╔══

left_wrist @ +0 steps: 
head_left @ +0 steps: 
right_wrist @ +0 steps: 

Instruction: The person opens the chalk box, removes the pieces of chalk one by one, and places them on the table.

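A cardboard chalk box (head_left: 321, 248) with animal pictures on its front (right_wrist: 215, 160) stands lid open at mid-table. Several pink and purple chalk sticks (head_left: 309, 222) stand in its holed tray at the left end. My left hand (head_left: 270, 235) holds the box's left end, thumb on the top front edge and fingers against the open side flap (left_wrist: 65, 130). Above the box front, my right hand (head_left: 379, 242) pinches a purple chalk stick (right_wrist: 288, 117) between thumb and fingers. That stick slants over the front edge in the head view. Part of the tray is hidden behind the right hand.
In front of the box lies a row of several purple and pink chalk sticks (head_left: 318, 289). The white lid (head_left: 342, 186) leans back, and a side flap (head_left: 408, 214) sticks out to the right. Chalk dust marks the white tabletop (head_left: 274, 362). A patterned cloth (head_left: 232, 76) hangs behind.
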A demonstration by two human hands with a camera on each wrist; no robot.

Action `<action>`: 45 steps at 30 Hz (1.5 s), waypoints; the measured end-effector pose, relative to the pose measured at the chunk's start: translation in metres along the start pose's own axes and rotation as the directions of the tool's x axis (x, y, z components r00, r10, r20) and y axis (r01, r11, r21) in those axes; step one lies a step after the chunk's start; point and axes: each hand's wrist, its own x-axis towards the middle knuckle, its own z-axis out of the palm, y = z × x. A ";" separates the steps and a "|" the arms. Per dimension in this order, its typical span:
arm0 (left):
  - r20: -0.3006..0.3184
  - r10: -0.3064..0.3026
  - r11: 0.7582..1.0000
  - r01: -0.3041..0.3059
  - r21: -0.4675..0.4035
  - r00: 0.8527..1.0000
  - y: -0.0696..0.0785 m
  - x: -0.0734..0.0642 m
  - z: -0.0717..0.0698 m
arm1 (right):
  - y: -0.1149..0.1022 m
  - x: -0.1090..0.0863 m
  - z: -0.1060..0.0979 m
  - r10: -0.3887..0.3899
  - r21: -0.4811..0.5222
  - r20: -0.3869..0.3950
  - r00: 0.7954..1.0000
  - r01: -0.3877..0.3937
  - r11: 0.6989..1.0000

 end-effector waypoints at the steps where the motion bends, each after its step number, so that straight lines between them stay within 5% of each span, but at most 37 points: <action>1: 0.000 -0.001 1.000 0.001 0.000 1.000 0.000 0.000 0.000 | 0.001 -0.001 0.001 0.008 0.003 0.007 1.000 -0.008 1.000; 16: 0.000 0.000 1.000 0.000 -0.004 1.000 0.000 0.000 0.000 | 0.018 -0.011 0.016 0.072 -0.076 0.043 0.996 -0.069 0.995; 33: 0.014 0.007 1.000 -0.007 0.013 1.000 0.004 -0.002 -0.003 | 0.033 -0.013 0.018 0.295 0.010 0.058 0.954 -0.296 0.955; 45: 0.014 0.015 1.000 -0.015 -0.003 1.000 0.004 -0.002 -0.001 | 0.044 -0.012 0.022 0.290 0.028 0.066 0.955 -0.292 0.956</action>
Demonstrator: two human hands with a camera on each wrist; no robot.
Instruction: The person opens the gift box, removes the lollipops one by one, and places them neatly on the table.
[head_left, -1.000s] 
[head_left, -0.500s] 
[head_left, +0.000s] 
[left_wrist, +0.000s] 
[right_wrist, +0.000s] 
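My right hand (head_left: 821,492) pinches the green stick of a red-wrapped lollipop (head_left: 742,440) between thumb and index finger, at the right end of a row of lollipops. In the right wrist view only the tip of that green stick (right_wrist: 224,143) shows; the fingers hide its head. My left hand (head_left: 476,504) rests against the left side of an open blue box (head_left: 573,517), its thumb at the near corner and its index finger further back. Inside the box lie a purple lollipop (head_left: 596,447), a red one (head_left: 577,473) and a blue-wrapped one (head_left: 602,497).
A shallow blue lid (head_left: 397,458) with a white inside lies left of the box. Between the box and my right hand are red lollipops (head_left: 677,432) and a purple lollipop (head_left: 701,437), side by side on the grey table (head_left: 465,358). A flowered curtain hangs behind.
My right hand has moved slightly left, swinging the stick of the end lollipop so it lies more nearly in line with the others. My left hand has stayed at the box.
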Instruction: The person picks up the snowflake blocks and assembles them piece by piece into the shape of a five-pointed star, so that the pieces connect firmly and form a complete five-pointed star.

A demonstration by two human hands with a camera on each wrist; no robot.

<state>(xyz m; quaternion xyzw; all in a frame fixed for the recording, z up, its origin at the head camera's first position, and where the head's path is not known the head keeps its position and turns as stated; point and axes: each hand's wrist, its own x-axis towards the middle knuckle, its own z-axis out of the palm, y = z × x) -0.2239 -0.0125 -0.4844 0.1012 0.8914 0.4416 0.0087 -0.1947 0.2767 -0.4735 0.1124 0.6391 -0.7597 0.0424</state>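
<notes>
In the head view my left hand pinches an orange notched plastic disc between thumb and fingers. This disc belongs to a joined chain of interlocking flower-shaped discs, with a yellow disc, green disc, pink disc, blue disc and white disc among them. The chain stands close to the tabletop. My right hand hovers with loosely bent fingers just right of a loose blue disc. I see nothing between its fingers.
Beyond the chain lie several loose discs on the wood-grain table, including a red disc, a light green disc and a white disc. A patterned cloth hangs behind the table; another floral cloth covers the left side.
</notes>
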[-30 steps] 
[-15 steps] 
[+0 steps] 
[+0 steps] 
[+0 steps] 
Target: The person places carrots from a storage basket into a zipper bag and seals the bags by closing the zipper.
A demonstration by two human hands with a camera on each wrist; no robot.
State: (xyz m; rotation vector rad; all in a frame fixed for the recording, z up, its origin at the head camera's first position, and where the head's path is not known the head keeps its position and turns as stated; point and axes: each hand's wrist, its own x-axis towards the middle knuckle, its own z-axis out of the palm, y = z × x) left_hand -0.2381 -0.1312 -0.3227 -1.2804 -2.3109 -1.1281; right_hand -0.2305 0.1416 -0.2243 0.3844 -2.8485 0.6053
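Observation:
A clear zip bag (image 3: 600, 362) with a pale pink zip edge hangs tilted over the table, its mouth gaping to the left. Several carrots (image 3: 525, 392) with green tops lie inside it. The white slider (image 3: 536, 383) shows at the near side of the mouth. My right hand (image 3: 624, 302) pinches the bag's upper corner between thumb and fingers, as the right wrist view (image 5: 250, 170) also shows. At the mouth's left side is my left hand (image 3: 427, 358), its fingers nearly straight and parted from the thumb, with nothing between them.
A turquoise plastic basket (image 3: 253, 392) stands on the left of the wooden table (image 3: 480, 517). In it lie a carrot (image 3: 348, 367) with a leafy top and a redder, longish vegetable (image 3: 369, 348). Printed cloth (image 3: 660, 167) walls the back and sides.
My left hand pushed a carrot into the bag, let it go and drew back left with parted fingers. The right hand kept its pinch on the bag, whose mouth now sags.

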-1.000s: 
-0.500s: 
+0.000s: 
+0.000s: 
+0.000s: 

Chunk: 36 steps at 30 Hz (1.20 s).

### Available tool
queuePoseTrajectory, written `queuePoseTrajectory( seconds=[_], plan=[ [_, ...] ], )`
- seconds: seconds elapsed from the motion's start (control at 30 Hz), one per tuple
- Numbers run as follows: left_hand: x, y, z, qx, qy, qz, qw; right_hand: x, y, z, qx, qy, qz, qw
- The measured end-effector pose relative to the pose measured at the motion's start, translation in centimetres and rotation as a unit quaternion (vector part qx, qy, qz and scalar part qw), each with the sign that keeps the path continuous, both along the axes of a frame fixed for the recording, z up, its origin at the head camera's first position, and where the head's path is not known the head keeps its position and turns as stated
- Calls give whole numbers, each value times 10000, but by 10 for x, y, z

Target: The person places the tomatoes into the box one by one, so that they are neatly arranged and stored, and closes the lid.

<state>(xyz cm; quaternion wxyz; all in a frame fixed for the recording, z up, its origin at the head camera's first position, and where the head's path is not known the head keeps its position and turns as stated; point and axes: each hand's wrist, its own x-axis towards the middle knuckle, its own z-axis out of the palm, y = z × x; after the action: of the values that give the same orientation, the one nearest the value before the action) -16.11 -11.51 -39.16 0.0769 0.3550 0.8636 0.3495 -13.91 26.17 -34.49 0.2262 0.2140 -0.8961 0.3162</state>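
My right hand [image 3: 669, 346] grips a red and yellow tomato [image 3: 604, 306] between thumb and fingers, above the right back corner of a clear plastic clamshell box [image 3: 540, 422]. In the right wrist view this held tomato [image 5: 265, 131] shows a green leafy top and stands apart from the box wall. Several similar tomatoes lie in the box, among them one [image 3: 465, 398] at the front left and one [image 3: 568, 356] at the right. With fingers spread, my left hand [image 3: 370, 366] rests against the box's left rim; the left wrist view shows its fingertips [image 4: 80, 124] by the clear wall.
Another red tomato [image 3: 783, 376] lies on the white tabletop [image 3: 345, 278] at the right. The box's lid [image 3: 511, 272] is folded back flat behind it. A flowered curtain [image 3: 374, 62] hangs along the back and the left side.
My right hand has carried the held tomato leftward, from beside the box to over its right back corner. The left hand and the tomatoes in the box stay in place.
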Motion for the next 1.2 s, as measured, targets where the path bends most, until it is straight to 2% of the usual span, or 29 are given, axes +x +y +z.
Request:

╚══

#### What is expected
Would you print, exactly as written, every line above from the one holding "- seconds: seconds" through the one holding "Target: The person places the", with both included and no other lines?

#### Exercise answer
- seconds: seconds elapsed from the motion's start (control at 30 Hz), one per tuple
- Numbers run as follows: left_hand: x, y, z, qx, qy, qz, qw; right_hand: x, y, z, qx, qy, qz, qw
- The measured end-effector pose relative to the pose measured at the motion's start, translation in centimetres and rotation as a unit quaternion (vector part qx, qy, qz and scalar part qw), each with the sign that keeps the path continuous, both along the axes of a frame fixed for the recording, z up, its origin at the head camera's first position, and where the head's path is not known the head keeps its position and turns as stated
- Calls give whole numbers, each value times 10000, but by 10 for x, y, z

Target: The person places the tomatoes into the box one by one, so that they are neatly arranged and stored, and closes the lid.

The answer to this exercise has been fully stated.